I couldn't believe my eyes when I saw the statement on the council website. What is wrong with them?
We'll see if Kevin Madge has the bottle to sort this out, and as you say, rein in the out of control officers, somehow I doubt it. The South Wales Guardian has been very supportive of Cllr Madge over the years, his loyalties are better nurtured in Ammanford than with the fickle regime in County Hall.
Of course there's also the distinct and very real possibility that he never wrote the original and infamous Sainsbury's press release on the council website.
The use of the plural 'we' in today's press office nonsense doesn't ring quite right either.
It is clear that the latest information from the Guardian has hit a nerve in County Hall.
Why would County Hall react like this otherwise?
What the Guardian writes wouldn't really bother county hall if it got no further. The problem for the council is that the story has been taken up and relayed well beyond Carmarthensire. Also, this is the latest in a lengthening line of damaging stories that make the council look - as the Guardian editor put it - like some East European regime from the 1960s. That analogy would have struck home, and he's not the only one saying it.
Another badly written PR withe the usual grammatical errors. Quote from the PR : When placing advertising we need to find the best value for money. We cannot simply spend taxpayers’ money with local newspapers to subsidise them and support their running costs. That would be a misuse of our funds.
So why is the council subbing the Scarlets and various other bodies in the county and wasting tax payers money? can our dear Debbie answer that ?
Without running the council down what can the Guardian print.
Well it can run many a story on why the W.D.A never bothered with the area ( it never bothered with those stories back then does not touch them now).
It could change its name to "Backwater" and harp on about the diabolical state of the local economy it does not touch those stories either.
The fact is the paper does not go anywhere near what really matters to people.
Having a strong urge to write a pantomime on the goings on at County Hall, not that I have any skills in that way. Perhaps some of you could help with the casting.
The Panto to be performed early in the new year in The Furnace, Carmarthenshire's new theatr, assuming there is no censorship by the Carmarthenshire Empire.
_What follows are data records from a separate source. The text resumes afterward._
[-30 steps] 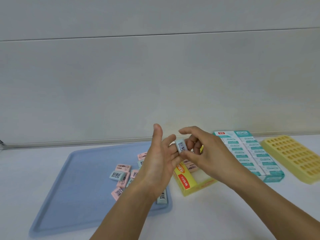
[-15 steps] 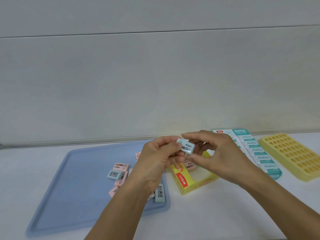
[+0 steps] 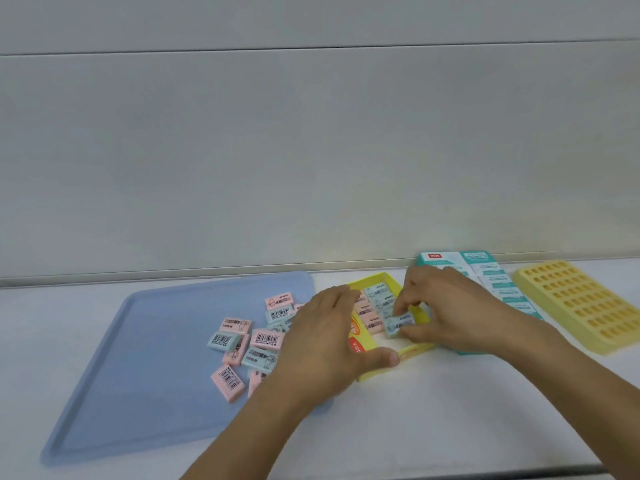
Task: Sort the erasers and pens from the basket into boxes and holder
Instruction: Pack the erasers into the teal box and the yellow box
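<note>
Right hand (image 3: 446, 306) pinching blue eraser (image 3: 399, 323) inside yellow box (image 3: 377, 278), left hand (image 3: 322, 337) spread, steadying box.

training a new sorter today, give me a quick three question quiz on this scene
1. True or false: the right hand pinches a pale blue rectangular eraser over the open yellow cardboard box.
2. Which colours are the loose erasers on the flat blue plastic tray? A) pink and pale blue B) green and white C) all yellow
3. Fill in: the left hand rests on the yellow box's ____ side, thumb at its front corner.

Key:
1. True.
2. A.
3. Left, the side next to the tray.
</note>
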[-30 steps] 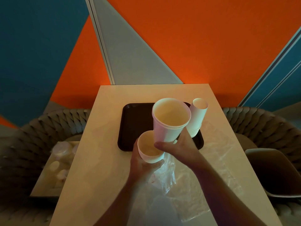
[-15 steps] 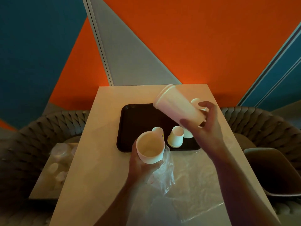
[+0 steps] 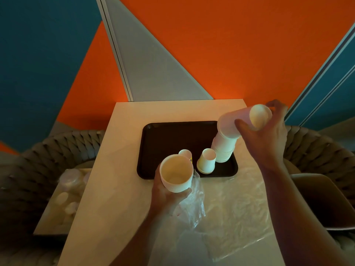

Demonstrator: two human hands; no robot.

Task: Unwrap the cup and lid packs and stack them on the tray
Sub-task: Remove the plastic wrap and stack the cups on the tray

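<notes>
My right hand [image 3: 269, 135] is wrapped around an inverted large cup [image 3: 238, 121], thumb across its wall and fingers behind its base, mouth angled down toward the tall stack of cups [image 3: 223, 150] just below the grip; I judge it is tilted that way so the mouth can slide over the stack's top, and the two look to be touching or nearly so, though I cannot tell which; that stack stands at the near right corner of the dark tray [image 3: 172, 135], mouths down, presumably so each new cup drops on easily

My left hand [image 3: 169, 196] grasps an upright short cup [image 3: 176, 172] from beneath, mouth toward me, fingers curled round its lower wall along with a bunch of clear wrapper [image 3: 194, 206] hanging below the grip; holding it low keeps the rim free for the other hand to lift cups away, I would guess

Beyond that left grip, on the tray, I count two small inverted cups: one [image 3: 206, 161] just beside the tall stack, another [image 3: 186, 153] partly hidden behind the held cup; so three groups stand on the tray, plus one cup or nested set in each hand; how many are nested I cannot count; a flattened plastic sheet [image 3: 240, 214] lies on the table [image 3: 115, 169] between my forearms; off to the left, a box [image 3: 65, 198] holds what seem to be wrapped lid packs, too blurred to count
</notes>
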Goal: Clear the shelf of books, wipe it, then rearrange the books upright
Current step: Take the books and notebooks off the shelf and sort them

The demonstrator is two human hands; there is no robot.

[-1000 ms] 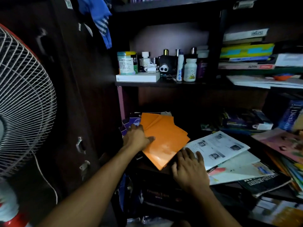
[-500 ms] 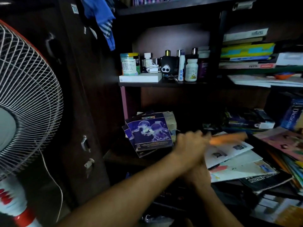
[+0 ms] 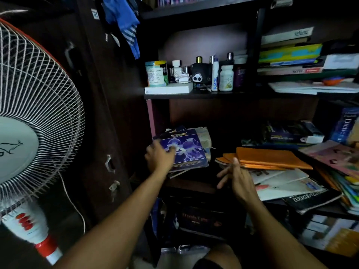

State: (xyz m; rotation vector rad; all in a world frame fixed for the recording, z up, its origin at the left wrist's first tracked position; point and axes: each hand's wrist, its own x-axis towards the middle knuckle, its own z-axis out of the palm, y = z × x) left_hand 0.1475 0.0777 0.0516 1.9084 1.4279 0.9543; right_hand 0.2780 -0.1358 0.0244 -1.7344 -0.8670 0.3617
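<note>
a dark shelf unit held bottles and jars on a middle tier, flat book stacks to the right. on the lower shelf, orange folders lay flat, long axis running left to right, atop loose papers. a blue book lay flat to the left, its top toward the back. the person's left hand touched its cover, fingers blurred and loosely spread; the right hand hovered by the folders' edge, fingers splayed, holding nothing.

Orange folders now rightward on papers; left hand back at blue book.
</note>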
It is interesting to note that the council were "astonished" to read "so many inaccurate statements" on the Guardian front page, but are then unable to pinpoint any. Surely if there are, as they claim, "so many" they would have identified and addressed them on a point by point basis. Instead, they claim numerous inaccuracies, but fail to mention any in particular.
So according to your blog on an independent Llanelli, CCC's favourite put down for its critics is to label them: "a small, unrepresentative group which has a problem with local government". I see that the real reason CCC has pulled its ads from the SWG is not because of the Sainsburys editorial but because it is a small, unrepresentative paper that has been known to have a problem with County Hall...Is it me or is there an echo in here?
I expect to wake up soon and realise I was only dreaming. The Council PR say that they cannot give newspapers taxpayers money to subsidise them as this would be a misuse of funds. What about funding libel costs? I for one have not been asked whether I want my hard earned money to be used in this way? It seems the rules are made up to suit them as they go along.
It demonstrates that speaking the truth is a crime freedom of speech is on trial.
Jackboots patrol the corridors on "Jail Hill."